## How to complete this task
In full and without alteration, write out the data below.

## Provided data
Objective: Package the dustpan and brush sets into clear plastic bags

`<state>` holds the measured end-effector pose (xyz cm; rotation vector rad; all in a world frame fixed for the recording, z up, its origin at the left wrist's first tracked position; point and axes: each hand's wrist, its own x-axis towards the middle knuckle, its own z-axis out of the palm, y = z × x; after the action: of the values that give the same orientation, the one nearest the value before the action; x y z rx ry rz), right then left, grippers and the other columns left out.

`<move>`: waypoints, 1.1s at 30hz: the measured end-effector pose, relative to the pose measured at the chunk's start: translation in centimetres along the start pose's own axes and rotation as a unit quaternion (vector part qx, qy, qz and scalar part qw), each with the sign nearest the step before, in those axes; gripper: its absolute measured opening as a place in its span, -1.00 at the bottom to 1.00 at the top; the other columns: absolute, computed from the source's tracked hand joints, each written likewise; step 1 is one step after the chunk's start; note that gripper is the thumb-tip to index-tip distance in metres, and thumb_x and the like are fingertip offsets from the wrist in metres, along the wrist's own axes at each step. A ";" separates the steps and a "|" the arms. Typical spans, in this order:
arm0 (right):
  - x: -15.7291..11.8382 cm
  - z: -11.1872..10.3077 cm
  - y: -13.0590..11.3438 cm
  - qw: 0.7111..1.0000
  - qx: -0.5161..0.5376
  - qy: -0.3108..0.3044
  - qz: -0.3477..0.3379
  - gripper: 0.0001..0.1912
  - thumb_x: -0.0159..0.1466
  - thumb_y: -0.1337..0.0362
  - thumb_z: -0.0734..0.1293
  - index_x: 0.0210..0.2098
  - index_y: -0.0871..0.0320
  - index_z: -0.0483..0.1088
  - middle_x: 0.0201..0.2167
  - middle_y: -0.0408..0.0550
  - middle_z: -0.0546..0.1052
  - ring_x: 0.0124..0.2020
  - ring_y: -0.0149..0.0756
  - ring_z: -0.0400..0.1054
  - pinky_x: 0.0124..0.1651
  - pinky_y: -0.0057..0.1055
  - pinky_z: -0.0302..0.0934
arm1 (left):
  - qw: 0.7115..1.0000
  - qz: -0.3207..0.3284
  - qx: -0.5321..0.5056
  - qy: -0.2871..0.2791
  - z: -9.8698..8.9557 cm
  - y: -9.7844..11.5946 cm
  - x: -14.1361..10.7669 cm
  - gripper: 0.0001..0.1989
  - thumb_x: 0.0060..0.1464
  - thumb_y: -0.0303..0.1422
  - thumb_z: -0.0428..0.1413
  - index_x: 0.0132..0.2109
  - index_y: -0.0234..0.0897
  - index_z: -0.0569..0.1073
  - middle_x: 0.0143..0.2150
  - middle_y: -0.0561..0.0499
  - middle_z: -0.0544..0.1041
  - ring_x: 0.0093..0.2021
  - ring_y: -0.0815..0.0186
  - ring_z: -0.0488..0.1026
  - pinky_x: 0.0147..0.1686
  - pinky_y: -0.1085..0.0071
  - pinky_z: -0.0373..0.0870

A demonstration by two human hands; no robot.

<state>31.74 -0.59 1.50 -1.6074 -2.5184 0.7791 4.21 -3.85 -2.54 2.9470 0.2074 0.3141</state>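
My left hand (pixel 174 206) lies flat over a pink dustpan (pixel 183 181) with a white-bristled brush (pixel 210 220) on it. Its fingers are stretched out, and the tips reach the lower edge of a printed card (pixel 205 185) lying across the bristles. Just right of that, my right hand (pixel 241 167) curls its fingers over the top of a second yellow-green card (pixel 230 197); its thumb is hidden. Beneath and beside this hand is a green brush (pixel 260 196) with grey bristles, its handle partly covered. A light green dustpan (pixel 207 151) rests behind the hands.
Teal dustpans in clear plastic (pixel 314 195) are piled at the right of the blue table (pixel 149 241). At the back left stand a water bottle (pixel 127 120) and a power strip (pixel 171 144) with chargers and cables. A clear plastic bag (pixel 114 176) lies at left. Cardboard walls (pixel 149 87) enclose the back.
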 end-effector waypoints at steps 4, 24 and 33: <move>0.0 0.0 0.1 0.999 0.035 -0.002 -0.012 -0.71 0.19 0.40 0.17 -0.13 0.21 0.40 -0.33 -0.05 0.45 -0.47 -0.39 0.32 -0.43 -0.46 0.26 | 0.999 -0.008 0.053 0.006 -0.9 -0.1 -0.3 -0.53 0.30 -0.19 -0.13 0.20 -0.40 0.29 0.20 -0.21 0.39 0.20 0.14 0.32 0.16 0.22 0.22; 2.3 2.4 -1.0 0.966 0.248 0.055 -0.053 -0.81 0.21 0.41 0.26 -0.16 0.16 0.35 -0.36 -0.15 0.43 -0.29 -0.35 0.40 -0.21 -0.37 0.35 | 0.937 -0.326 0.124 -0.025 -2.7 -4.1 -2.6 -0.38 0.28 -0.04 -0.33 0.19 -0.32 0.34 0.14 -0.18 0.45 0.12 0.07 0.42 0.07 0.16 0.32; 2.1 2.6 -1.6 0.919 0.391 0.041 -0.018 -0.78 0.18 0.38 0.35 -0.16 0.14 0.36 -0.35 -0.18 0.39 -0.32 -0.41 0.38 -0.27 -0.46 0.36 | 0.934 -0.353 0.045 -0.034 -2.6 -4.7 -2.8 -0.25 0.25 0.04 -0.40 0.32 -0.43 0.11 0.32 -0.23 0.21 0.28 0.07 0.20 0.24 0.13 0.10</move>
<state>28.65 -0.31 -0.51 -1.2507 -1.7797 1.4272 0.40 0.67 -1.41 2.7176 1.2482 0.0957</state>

## Exercise output
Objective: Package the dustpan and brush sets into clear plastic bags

`<state>` holds the measured end-effector pose (xyz cm; rotation vector rad; all in a world frame fixed for the recording, z up, its origin at the left wrist's first tracked position; point and axes: each hand's wrist, its own x-axis towards the middle knuckle, its own z-axis out of the palm, y = z × x; after the action: of the values that give the same orientation, the one nearest the value before the action; x y z rx ry rz), right then left, grippers and the other columns left out.

`<move>`: waypoints, 1.1s at 30hz: the measured end-effector pose, relative to the pose measured at the chunk's start: translation in centimetres along the start pose's own axes and rotation as a unit quaternion (vector part qx, qy, qz and scalar part qw), each with the sign nearest the step before, in those axes; gripper: its absolute measured opening as a place in its span, -1.00 at the bottom to 1.00 at the top; the other columns: absolute, computed from the source's tracked hand joints, each written likewise; step 1 is one step after the chunk's start; note that gripper is the thumb-tip to index-tip distance in metres, and thumb_x and the like are fingertip offsets from the wrist in metres, along the wrist's own axes at each step. A ";" separates the steps and a "|" the arms. Typical spans, in this order:
arm0 (right):
  - x: -15.7291..11.8382 cm
  - z: -11.1872..10.3077 cm
  - y: -13.0590..11.3438 cm
  - qw: 0.7111..1.0000
  - qx: -0.5161..0.5376
  - qy: -0.3108..0.3044
  - qz: -0.3477..0.3379
  - gripper: 0.0001..0.1912
  - thumb_x: -0.0159..0.1466
  - thumb_y: -0.1337..0.0362
  - thumb_z: -0.0734..0.1293
  - index_x: 0.0210..0.2098
  - index_y: -0.0871..0.0320
  - index_z: -0.0483..0.1088
  - middle_x: 0.0201..0.2167
  - middle_y: -0.0408..0.0550
  - middle_z: -0.0546..0.1052
  - ring_x: 0.0124..0.2020
  - ring_y: -0.0149..0.0756
  - ring_z: -0.0400..0.1054
  - pinky_x: 0.0124..0.1651
  - pinky_y: -0.0057..0.1055
  - pinky_z: -0.0302..0.0934
arm1 (left):
  - qw: 0.7115..1.0000
  - qz: -0.3207..0.3284
  - qx: -0.5321..0.5056
  - qy: -0.2871..0.2791
  - z: -9.8698..8.9557 cm
  - y: -9.7844..11.5946 cm
  - x: -14.1361..10.7669 cm
  - gripper: 0.0001..0.1989
  - thumb_x: 0.0060..0.1464
  - thumb_y: -0.0303..0.1422
  - thumb_z: -0.0428..0.1413
  - index_x: 0.0132..0.2109
  - index_y: -0.0234..0.0897
  - index_z: -0.0569..0.1073
  - middle_x: 0.0143..0.2150
  - middle_y: -0.0561..0.0499
  - middle_z: -0.0544..0.1041
  - ring_x: 0.0093..0.2021
  - ring_y: -0.0815..0.0186
  - ring_z: -0.0488..0.1026
  - pinky_x: 0.0147..0.1686
  - pinky_y: -0.1085..0.0071
  - pinky_z: -0.0373..0.0870

A demonstration by two human hands; no robot.

<state>31.74 -0.59 1.50 -1.6074 -2.5184 0.7791 4.21 -3.85 -2.54 2.9470 0.2074 0.3141</state>
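My left hand (pixel 174 206) lies flat over a pink dustpan (pixel 183 181) with a white-bristled brush (pixel 210 220) on it. Its fingers are stretched out, and the tips reach the lower edge of a printed card (pixel 205 185) lying across the bristles. Just right of that, my right hand (pixel 241 167) curls its fingers over the top of a second yellow-green card (pixel 230 197); its thumb is hidden. Beneath and beside this hand is a green brush (pixel 260 196) with grey bristles, its handle partly covered. A light green dustpan (pixel 207 151) rests behind the hands.
Teal dustpans in clear plastic (pixel 314 195) are piled at the right of the blue table (pixel 149 241). At the back left stand a water bottle (pixel 127 120) and a power strip (pixel 171 144) with chargers and cables. A clear plastic bag (pixel 114 176) lies at left. Cardboard walls (pixel 149 87) enclose the back.
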 end-effector waypoints at steps 4, 24 and 33: <move>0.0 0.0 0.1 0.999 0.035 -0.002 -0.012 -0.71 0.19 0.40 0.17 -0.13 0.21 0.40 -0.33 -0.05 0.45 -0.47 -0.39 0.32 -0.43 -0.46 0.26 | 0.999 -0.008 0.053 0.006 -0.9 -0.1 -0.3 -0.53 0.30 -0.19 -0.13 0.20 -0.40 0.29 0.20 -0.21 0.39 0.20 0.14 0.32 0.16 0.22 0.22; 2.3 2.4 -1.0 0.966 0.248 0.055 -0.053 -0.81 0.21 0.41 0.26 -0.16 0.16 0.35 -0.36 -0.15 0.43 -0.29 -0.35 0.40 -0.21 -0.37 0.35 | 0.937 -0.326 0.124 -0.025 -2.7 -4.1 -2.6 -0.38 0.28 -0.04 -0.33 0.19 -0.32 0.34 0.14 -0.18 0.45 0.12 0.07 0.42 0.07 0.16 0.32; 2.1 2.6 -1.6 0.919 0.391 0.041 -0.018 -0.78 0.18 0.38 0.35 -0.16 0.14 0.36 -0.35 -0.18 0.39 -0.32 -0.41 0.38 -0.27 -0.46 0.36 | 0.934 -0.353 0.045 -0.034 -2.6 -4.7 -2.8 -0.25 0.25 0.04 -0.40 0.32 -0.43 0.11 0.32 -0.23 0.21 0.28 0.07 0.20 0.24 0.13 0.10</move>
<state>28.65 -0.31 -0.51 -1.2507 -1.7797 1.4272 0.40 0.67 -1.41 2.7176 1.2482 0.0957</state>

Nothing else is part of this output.